RİSALE'İ NUR'DA BULUNAN ŞİRK, HURAFE VE YALANLAR
(60. YAZI )
Said Nursi'yi tek rehber edinen ve onun yolunda olduğunu söyleyen F Gülen cevşen ile ilgili şunları söylüyor.
"Onun için biz kesinlikle diyoruz ki, Cevşen manası itibariyle efendimize ilham veya vahiy yoluyla gelmiştir.
Daha sonra ehlullah'tan (evliyadan) birisi bu Cevşeni keşif yoluyla efendimizden(Allah Resülü'nden) almış ve Cevşen bize kadar öyle ulaşmıştır.
İmamı Gazali gibi bir allame, (büyük âlim) gümüşhanevi gibi bir büyük veli ve Bediüzzaman gibi bir sahipkıran (zamanların en önemli âlimi) Cevşeni kabullenip onu vird (sürekli okunan bir zikir) edinmişlerdir.
Hatta İmamı Gazali ona bir şerh yazmıştır.
Cevşenin mehazindeki (kaynağındaki) kuvvet ve kutsiyete ait başka hiçbir delil ve bürhan olmasa, sadece isimlerini verdiğimiz büyüklerin bu kabullenişleri ve yüzbinlerce insanın Cevşene gönülden bağlanıp değer atfetmeleri Cevşen hakkında en azından ihtiyatlı konuşmaya yetecek güç ve kuvvette delillerdir. Sadece senedine ait bir boşluktan dolayı Cevşene dil uzatmak en ılımlı ifade ile haksızlıktır"
(F Gülen prizma- 1, 150 -151) CEVAP :
Rant ve menfaat kapısı olarak keşfedilen, onun yaygınlaşması için çaba sarf edilen, deri, gümüş vs, kılıflarda muska haline getirilen, bazı gazeteler tarafından da promosyon olarak dağıtılan, bu keramet ve kutsiyeti kendinden menkul Cevşen duası, hiçbir klasik kaynakta yer almayan sadece adı geçen alimlerin eserlerini aldıkları, isnadı olmayan, metnine bakıldığında suni ve düzmece olduğu aşikar olan bir Şii uydurması rivayetten başka bir şey değildir.
Böylesi sayfalar tutan bir duanın uydurma olduğundan en küçük bir şüphe dahi yoktur.
Bazı alimlerin bunu eserlerinde zikretmelerinin onun subutu için yeterli delil addedilmesi ise, akıl alacak gibi değildir.
Bunu söyleyen uydurma hadis ilminden hiç haberi olmayan biri değilse, ortalıkta çok daha ciddi bir problem var demektir.
İşin doğrusu burada yapılanın ilimle de ilgisi yoktur.

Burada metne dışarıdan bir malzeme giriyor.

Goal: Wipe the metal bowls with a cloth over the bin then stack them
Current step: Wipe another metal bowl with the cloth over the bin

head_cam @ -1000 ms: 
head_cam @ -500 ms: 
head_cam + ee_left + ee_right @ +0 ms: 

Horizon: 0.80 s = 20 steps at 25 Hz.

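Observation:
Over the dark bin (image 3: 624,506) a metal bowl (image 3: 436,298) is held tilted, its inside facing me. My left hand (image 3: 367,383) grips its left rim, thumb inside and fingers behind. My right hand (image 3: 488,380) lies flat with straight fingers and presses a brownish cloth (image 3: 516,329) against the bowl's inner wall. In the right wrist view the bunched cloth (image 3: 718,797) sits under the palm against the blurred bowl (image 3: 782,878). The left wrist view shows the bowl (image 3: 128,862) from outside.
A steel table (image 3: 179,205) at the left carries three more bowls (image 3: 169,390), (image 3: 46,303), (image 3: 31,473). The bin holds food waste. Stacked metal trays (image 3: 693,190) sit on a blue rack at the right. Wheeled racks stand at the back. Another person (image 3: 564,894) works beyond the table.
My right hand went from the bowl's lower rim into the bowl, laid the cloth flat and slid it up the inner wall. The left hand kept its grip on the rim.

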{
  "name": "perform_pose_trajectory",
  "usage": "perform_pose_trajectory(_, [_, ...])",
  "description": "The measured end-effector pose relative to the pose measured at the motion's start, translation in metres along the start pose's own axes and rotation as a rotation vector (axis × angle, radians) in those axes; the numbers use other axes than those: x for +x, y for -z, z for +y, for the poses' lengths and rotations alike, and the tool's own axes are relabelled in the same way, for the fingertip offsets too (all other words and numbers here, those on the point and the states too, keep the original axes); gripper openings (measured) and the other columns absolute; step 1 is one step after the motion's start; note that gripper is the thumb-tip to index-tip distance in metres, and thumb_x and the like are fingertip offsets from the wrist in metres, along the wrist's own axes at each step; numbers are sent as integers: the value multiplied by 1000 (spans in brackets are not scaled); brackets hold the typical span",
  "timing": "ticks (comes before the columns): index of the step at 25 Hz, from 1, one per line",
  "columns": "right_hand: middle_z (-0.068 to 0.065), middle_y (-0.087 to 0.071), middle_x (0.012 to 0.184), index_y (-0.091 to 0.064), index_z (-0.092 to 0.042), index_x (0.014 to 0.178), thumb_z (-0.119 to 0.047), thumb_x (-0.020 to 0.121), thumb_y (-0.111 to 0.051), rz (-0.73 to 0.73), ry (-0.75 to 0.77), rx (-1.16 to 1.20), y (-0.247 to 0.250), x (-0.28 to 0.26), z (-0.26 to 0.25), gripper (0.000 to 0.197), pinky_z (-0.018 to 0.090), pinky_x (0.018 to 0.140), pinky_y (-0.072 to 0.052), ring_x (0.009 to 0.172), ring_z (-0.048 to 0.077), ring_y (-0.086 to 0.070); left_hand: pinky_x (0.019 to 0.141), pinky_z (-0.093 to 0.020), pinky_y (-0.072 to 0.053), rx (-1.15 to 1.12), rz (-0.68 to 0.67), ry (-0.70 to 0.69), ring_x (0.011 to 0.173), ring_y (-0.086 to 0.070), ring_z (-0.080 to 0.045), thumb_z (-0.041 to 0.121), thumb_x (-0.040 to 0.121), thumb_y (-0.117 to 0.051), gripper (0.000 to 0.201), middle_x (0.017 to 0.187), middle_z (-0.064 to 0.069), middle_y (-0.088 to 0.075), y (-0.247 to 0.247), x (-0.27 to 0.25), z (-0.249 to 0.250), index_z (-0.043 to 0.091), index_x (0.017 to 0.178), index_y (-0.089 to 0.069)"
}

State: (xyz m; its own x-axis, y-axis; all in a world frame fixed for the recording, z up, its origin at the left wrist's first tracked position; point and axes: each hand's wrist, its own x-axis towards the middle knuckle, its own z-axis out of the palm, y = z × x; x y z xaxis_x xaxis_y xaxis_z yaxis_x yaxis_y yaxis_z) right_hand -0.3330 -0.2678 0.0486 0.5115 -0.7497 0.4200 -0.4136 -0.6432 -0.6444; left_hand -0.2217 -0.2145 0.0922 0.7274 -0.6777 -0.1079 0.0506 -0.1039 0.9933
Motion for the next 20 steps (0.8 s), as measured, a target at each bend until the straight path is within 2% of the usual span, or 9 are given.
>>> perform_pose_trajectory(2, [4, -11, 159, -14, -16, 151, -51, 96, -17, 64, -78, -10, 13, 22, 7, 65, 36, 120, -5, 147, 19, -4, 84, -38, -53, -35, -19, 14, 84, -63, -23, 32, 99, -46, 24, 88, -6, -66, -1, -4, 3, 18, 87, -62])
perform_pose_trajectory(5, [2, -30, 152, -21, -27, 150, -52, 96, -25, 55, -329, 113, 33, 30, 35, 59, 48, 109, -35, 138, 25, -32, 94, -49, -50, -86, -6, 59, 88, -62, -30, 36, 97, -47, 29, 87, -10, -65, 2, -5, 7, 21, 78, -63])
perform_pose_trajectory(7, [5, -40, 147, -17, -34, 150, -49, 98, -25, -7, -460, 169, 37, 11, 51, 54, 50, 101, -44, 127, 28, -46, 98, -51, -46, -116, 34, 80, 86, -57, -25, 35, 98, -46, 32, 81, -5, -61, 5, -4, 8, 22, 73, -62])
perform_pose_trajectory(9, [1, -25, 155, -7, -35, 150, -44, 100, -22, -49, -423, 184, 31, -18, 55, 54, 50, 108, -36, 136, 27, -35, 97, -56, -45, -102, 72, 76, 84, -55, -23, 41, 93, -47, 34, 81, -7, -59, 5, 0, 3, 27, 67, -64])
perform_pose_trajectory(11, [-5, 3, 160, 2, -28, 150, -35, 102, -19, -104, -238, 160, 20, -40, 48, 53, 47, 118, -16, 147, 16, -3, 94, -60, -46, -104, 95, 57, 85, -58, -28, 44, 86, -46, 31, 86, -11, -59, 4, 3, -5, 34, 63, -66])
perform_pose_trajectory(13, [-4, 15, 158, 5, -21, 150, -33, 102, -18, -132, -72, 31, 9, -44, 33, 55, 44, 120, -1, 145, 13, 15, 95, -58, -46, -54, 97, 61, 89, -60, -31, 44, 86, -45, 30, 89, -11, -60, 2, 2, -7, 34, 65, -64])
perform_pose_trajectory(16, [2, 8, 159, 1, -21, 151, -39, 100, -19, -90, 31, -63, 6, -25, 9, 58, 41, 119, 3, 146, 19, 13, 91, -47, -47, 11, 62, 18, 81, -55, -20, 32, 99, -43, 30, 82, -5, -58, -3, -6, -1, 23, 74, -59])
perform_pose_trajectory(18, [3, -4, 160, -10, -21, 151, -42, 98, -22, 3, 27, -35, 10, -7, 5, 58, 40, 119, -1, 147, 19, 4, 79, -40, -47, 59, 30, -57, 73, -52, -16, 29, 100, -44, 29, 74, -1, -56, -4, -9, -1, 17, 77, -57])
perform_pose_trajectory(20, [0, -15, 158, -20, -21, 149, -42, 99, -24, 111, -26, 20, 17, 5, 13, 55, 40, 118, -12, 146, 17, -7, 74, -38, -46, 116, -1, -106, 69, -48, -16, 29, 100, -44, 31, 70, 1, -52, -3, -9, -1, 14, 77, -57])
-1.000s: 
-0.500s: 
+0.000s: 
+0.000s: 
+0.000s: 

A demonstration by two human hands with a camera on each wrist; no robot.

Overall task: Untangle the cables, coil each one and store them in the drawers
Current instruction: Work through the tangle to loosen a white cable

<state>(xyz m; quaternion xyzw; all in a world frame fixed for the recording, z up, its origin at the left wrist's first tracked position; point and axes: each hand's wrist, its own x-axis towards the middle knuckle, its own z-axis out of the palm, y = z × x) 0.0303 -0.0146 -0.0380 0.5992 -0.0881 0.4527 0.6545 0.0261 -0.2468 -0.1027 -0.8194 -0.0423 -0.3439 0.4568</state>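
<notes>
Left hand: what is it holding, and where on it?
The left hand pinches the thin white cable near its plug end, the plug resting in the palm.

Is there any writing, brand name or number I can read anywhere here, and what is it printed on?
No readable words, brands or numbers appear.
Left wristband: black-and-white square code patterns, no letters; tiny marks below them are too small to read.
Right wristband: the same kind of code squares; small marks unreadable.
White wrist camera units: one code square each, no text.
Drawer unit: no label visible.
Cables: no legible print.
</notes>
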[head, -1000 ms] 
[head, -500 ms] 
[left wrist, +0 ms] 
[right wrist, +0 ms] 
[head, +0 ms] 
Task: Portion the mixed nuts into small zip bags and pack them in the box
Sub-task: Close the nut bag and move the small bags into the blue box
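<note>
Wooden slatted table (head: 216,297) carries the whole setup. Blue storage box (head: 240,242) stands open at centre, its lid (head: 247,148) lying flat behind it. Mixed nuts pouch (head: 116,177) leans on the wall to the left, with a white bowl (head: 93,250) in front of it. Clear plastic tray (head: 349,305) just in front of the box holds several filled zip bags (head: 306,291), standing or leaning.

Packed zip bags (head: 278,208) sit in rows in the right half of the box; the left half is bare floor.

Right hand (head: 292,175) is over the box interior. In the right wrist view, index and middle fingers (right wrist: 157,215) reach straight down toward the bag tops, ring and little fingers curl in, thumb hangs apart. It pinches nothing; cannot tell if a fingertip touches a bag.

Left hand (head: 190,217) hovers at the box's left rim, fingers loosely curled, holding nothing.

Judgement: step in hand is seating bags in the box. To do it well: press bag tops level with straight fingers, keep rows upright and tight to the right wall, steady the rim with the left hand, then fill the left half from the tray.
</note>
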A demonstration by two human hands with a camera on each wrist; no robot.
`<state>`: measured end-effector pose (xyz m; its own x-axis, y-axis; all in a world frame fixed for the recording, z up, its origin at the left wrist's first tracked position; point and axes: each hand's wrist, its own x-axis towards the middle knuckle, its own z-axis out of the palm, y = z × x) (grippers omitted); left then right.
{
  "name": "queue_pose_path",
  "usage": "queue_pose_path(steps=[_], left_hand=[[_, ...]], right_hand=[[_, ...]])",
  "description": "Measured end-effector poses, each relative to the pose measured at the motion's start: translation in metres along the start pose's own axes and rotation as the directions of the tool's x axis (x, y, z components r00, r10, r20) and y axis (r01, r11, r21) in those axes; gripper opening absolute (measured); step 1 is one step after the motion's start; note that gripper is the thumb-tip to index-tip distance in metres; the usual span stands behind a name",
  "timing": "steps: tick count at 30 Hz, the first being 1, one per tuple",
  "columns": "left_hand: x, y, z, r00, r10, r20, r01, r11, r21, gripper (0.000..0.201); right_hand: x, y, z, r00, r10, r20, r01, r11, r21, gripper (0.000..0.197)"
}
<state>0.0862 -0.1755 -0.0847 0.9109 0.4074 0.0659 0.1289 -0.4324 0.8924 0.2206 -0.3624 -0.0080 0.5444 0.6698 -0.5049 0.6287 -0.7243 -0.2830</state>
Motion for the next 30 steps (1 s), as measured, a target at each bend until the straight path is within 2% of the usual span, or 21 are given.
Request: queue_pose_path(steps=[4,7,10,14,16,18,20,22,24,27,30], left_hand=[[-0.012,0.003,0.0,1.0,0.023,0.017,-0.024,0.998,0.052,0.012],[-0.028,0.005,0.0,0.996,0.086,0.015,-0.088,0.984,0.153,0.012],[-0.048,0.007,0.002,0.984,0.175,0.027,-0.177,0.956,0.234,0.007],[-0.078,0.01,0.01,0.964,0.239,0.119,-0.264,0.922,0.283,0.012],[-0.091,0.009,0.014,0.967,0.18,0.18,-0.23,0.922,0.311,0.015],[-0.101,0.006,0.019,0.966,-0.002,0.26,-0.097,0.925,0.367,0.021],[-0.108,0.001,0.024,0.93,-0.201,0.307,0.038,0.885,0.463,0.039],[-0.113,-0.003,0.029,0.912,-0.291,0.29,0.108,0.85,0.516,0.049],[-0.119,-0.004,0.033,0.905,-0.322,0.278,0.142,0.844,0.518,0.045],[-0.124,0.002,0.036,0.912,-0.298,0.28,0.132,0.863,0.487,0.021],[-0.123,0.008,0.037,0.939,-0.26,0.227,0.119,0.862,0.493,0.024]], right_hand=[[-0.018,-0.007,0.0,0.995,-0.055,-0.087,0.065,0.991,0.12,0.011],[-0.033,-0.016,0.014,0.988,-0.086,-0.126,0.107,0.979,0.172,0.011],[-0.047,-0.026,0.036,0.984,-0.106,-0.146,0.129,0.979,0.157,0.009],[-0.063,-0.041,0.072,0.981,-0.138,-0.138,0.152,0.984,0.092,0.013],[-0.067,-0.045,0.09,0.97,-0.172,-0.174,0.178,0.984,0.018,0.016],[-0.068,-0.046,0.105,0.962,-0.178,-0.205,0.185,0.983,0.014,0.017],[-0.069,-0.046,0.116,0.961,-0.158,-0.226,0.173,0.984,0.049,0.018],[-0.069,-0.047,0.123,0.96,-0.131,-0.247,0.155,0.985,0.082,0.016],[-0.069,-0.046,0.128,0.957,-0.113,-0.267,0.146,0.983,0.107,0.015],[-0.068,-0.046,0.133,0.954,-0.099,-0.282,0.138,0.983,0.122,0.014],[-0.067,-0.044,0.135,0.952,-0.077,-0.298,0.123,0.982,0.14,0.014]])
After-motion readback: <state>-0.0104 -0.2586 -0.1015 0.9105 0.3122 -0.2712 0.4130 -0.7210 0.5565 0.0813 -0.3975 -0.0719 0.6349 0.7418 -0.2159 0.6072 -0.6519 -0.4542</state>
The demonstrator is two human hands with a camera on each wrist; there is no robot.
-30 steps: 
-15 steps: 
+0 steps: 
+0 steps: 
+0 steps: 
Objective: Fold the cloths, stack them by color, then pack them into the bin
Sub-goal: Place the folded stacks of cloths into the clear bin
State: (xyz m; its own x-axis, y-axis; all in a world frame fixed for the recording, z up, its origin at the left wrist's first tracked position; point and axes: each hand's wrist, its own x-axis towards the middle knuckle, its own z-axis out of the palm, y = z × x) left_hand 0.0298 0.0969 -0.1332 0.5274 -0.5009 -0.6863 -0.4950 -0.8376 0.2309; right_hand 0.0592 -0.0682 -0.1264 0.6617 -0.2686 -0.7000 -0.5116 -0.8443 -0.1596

Bu uydurma rivayetlerin savunulmasının tek sebebi Said Nursi'nin bunları eserinde zikretmiş olmasıdır.
Ama ne yazık ki Said Nursi'yi savunduğunu zannedenler uydurma hadislerle Allah Resulü'nün tek mirası olan vahye ne kadar büyük bir ihanetle kötülük ettiklerinin farkında bile değillerdir.
Kur'an'da onlarca âyette var olan Allah Resellerinin ve salih kulların dualarının çoğunun uzunluğu bir satırı bile geçmez.
Dolayısıyla Allah Resüllerinin Kur'an'da bulunan o kısa, öz ve samimi dualarından daha güzel dua olur mu?
Dua yapmada bile Said Nursi Kur'an'dan uzaklaşarak Şia'nın hurafe ve iftira bataklığına saplanmıştır.